To do. Reproduce exactly the lines below, from the first one through the line containing "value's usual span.", and omit any pictures.

Information supplied.
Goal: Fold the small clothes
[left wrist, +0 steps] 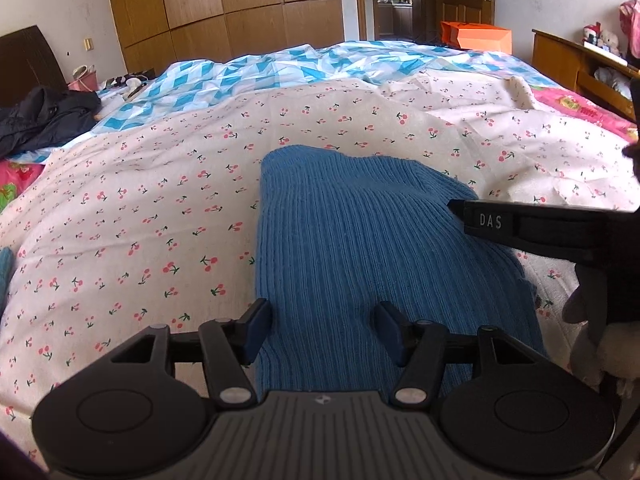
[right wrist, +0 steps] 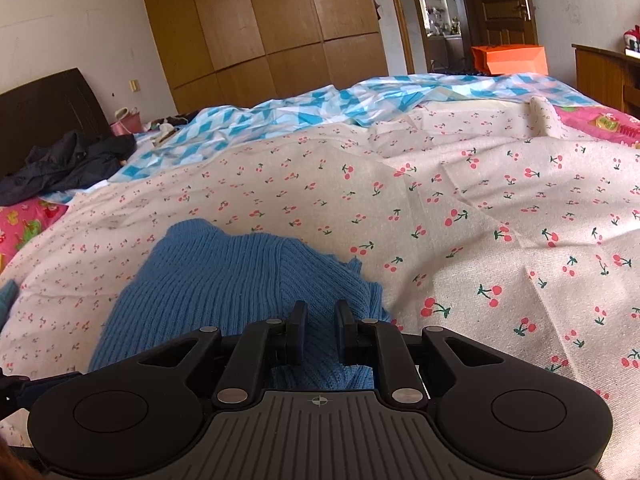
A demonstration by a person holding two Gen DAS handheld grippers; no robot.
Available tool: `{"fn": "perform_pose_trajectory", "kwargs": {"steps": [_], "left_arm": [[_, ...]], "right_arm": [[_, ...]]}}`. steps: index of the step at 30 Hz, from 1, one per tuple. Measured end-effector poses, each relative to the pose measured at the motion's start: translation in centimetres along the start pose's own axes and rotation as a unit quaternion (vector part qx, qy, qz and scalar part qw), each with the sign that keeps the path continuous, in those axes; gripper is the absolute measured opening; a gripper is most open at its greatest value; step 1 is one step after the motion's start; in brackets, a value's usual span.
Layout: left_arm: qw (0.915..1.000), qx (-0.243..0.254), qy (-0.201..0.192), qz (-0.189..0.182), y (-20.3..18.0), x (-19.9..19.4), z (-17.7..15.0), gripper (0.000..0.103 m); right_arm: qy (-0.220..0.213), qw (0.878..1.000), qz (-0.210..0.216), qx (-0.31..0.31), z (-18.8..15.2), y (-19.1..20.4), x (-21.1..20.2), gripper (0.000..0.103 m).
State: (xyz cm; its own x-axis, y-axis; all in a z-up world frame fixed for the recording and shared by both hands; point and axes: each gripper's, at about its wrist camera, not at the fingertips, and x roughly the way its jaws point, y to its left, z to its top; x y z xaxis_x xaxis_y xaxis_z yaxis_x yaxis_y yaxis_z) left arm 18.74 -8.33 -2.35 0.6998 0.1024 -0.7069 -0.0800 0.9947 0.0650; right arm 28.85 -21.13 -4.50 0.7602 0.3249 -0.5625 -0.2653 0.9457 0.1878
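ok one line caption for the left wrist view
Left tool open over blue knit garment on cherry-print sheet.

Bed under a cherry-print sheet, blue knit spread flat on it.
Blue checked cover bunched behind; dark jacket heaped by the headboard.
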Motion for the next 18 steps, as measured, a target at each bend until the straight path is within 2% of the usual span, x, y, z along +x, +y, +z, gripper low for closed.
{"fn": "perform_pose_trajectory", "kwargs": {"steps": [3,6,11,18], "left_arm": [[0.9997,-0.02,-0.009,-0.014,0.6,-0.9,0.1,0.062],[0.9997,-0.013,-0.014,-0.018,0.7,-1.4,-0.1,0.062],[0.9998,-0.008,0.013,-0.014,1.1,-0.6,-1.6,0.062],[0.9992,-0.02,0.016,-0.031,1.8,-1.5,-2.1,0.062]], "right_arm": [[-0.004,1.0,-0.003,0.005,0.0,0.0,-0.4,0.016],[-0.007,1.0,-0.007,0.006,0.0,0.2,-1.0,0.016],[-0.01,1.0,-0.023,-0.011,-0.3,1.2,-1.8,0.017],[-0.012,0.999,-0.032,-0.016,-0.6,1.7,-2.9,0.017]]}}
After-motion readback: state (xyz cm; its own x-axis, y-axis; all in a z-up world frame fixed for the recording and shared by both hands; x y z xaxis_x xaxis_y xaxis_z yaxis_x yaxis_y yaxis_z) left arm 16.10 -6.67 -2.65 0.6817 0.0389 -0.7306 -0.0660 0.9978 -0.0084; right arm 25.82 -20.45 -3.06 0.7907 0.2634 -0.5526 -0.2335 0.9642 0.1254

Result of the exercise.
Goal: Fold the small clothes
[left wrist, +0 steps] 
[right wrist, +0 steps] 
A demonstration by a person holding two Gen DAS handheld grippers; no robot.
Available tool: `{"fn": "perform_pose_trajectory", "kwargs": {"steps": [_], "left_arm": [[_, ...]], "right_arm": [[_, ...]]}}`. steps: index of the step at 30 Hz, from 1, one per tuple. Measured end-effector poses, each relative to the pose measured at the motion's start: translation in centimetres along the start pose's own axes and rotation as a unit quaternion (vector part qx, qy, qz and scalar part qw), each with the sign that keeps the path continuous, in those axes; gripper is the absolute measured opening; a gripper is most open at its greatest value; step 1 is one step after the motion's start; in brackets, a value's usual span.

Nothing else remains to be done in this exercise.